═══ THE RECORDS ═══

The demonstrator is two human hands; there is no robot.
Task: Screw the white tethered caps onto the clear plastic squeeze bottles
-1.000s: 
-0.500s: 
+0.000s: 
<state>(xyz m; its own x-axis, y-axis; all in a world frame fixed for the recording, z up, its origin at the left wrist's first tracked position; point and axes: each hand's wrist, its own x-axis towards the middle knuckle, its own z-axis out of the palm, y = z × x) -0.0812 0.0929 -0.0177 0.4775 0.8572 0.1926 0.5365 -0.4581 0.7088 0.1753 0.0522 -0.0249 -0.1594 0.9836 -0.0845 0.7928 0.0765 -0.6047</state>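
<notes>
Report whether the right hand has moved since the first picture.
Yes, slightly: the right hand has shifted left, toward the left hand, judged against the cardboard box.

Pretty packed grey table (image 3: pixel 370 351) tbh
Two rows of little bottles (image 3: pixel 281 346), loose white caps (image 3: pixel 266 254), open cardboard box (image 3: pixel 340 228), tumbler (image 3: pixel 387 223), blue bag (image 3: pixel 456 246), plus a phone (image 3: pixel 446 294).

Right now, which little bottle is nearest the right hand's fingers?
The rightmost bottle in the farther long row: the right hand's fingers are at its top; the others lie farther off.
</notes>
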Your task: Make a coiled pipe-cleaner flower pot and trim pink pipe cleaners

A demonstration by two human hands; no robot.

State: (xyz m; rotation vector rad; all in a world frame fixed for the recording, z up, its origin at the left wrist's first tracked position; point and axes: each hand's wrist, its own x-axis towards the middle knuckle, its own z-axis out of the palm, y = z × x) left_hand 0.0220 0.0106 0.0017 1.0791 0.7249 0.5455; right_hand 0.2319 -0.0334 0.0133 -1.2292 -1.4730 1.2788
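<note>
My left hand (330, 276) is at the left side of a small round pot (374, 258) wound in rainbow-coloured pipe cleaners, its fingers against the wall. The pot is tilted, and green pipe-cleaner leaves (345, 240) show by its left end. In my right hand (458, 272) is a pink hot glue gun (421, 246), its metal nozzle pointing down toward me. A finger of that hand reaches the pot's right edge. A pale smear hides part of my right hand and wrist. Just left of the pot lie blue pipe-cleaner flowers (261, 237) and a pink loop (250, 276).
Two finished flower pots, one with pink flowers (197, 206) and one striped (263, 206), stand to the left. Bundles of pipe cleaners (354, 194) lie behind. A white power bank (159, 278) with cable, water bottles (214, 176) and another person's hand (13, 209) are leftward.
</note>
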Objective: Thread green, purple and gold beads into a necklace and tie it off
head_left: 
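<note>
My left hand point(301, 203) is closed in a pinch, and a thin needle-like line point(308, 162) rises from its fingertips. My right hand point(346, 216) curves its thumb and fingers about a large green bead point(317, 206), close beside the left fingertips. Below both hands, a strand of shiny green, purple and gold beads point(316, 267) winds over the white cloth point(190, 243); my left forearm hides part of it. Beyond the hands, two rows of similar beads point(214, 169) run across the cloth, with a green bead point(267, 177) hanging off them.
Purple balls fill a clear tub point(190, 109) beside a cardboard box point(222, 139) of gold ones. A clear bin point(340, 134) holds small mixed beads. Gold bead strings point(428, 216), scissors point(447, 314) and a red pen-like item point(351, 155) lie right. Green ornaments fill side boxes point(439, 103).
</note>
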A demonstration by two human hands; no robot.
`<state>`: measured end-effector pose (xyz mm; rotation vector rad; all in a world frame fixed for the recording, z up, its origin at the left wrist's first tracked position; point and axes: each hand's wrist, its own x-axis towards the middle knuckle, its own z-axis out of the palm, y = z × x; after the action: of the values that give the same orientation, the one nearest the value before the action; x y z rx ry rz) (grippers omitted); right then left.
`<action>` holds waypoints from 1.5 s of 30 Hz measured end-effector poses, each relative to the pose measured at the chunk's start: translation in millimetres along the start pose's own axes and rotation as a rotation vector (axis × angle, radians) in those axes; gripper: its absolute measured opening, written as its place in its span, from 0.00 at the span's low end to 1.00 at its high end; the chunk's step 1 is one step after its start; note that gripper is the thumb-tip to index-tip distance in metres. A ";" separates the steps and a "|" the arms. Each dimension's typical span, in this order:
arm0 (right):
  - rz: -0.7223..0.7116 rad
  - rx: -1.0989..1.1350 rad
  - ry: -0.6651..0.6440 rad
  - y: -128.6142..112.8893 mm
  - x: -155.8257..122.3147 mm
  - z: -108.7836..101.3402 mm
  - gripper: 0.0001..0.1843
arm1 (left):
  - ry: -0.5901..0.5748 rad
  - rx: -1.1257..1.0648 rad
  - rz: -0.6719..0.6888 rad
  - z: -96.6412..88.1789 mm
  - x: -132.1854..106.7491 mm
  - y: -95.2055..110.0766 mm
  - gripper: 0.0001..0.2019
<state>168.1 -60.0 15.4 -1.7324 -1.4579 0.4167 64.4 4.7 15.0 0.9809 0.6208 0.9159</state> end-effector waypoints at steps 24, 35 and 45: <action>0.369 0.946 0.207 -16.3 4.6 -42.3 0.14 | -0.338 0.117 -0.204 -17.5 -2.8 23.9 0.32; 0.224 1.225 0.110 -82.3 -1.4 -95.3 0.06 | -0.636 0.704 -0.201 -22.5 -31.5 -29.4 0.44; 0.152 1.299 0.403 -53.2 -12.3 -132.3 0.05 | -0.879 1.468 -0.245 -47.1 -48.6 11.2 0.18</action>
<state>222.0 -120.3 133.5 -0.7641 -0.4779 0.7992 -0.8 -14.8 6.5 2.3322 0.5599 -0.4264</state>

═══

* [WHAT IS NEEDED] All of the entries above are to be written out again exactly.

* [YOUR SOLUTION]
The demonstrator is two human hands; there is no robot.
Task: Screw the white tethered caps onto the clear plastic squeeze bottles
-1.000s: 
-0.500s: 
+0.000s: 
<state>(xyz m; its own x-axis, y-axis; all in a world frame fixed for the recording, z up, its origin at the left wrist's first tracked position; point and axes: each hand's wrist, its own x-axis towards the middle knuckle, its own z-axis out of the palm, y = z × x) -0.0812 0.0929 -0.0177 0.4775 0.8572 0.1926 0.5365 -0.4581 0.7088 0.1753 0.0522 -0.0249 -0.1594 0.9836 -0.0845 0.7928 0.0765 -0.6047</state>
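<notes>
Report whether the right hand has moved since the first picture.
Yes, slightly: the right hand has shifted left, toward the left hand, judged against the cardboard box.

Pretty packed grey table (image 3: pixel 370 351) tbh
Two rows of little bottles (image 3: pixel 281 346), loose white caps (image 3: pixel 266 254), open cardboard box (image 3: pixel 340 228), tumbler (image 3: pixel 387 223), blue bag (image 3: pixel 456 246), plus a phone (image 3: pixel 446 294).

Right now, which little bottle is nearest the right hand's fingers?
The rightmost bottle in the farther long row: the right hand's fingers are at its top; the others lie farther off.
</notes>
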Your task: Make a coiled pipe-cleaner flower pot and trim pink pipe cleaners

A demonstration by two human hands; no robot.

State: (xyz m; rotation vector rad; all in a world frame fixed for the recording, z up, its origin at the left wrist's first tracked position; point and axes: each hand's wrist, its own x-axis towards the middle knuckle, its own z-axis out of the palm, y = z × x) left_hand 0.0220 0.0106 0.0017 1.0791 0.7249 0.5455; right_hand 0.2319 -0.0334 0.0133 -1.2292 -1.4730 1.2788
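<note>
My left hand (330, 276) is at the left side of a small round pot (374, 258) wound in rainbow-coloured pipe cleaners, its fingers against the wall. The pot is tilted, and green pipe-cleaner leaves (345, 240) show by its left end. In my right hand (458, 272) is a pink hot glue gun (421, 246), its metal nozzle pointing down toward me. A finger of that hand reaches the pot's right edge. A pale smear hides part of my right hand and wrist. Just left of the pot lie blue pipe-cleaner flowers (261, 237) and a pink loop (250, 276).
Two finished flower pots, one with pink flowers (197, 206) and one striped (263, 206), stand to the left. Bundles of pipe cleaners (354, 194) lie behind. A white power bank (159, 278) with cable, water bottles (214, 176) and another person's hand (13, 209) are leftward.
</note>
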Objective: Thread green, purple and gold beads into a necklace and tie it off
head_left: 
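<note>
My left hand point(301, 203) is closed in a pinch, and a thin needle-like line point(308, 162) rises from its fingertips. My right hand point(346, 216) curves its thumb and fingers about a large green bead point(317, 206), close beside the left fingertips. Below both hands, a strand of shiny green, purple and gold beads point(316, 267) winds over the white cloth point(190, 243); my left forearm hides part of it. Beyond the hands, two rows of similar beads point(214, 169) run across the cloth, with a green bead point(267, 177) hanging off them.
Purple balls fill a clear tub point(190, 109) beside a cardboard box point(222, 139) of gold ones. A clear bin point(340, 134) holds small mixed beads. Gold bead strings point(428, 216), scissors point(447, 314) and a red pen-like item point(351, 155) lie right. Green ornaments fill side boxes point(439, 103).
</note>
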A demonstration by two human hands; no robot.
`<state>`: measured end-effector pose (xyz mm; rotation vector rad; all in a world frame fixed for the recording, z up, its origin at the left wrist's first tracked position; point and axes: each hand's wrist, its own x-axis towards the middle knuckle, its own z-axis out of the palm, y = z × x; after the action: of the values that give the same orientation, the one nearest the value before the action; x y z rx ry rz) (grippers omitted); right then left.
`<action>` holds waypoints from 1.5 s of 30 Hz measured end-effector poses, each relative to the pose measured at the chunk's start: translation in millimetres along the start pose's own axes and rotation as a rotation vector (axis × angle, radians) in those axes; gripper: its absolute measured opening, written as its place in its span, from 0.00 at the span's low end to 1.00 at its high end; the chunk's step 1 is one step after its start; note that gripper is the thumb-tip to index-tip distance in metres. A ";" separates the steps and a "|" the arms. Each dimension's typical span, in this order:
arm0 (right):
  - rz: -0.7223..0.7116 rad
  - rx: -1.0989..1.1350 rad
  - ry: -0.6651..0.6440 rad
  - y: -128.6142..112.8893 mm
  - x: -155.8257..122.3147 mm
  - z: -108.7836..101.3402 mm
  - gripper: 0.0001..0.1843
arm1 (left):
  - ry: -0.5901..0.5748 rad
  - rx: -1.1257..1.0648 rad
  - rz: -0.6719..0.6888 rad
  - z: -96.6412..88.1789 mm
  - x: -132.1854..106.7491 mm
  - y: -95.2055..110.0766 mm
  - gripper: 0.0001..0.2019
<state>168.1 -60.0 15.4 -1.7324 -1.4579 0.4167 64.4 4.7 15.0 0.9809 0.6208 0.9159</state> end-effector waypoints at steps 24, 35 and 45: <action>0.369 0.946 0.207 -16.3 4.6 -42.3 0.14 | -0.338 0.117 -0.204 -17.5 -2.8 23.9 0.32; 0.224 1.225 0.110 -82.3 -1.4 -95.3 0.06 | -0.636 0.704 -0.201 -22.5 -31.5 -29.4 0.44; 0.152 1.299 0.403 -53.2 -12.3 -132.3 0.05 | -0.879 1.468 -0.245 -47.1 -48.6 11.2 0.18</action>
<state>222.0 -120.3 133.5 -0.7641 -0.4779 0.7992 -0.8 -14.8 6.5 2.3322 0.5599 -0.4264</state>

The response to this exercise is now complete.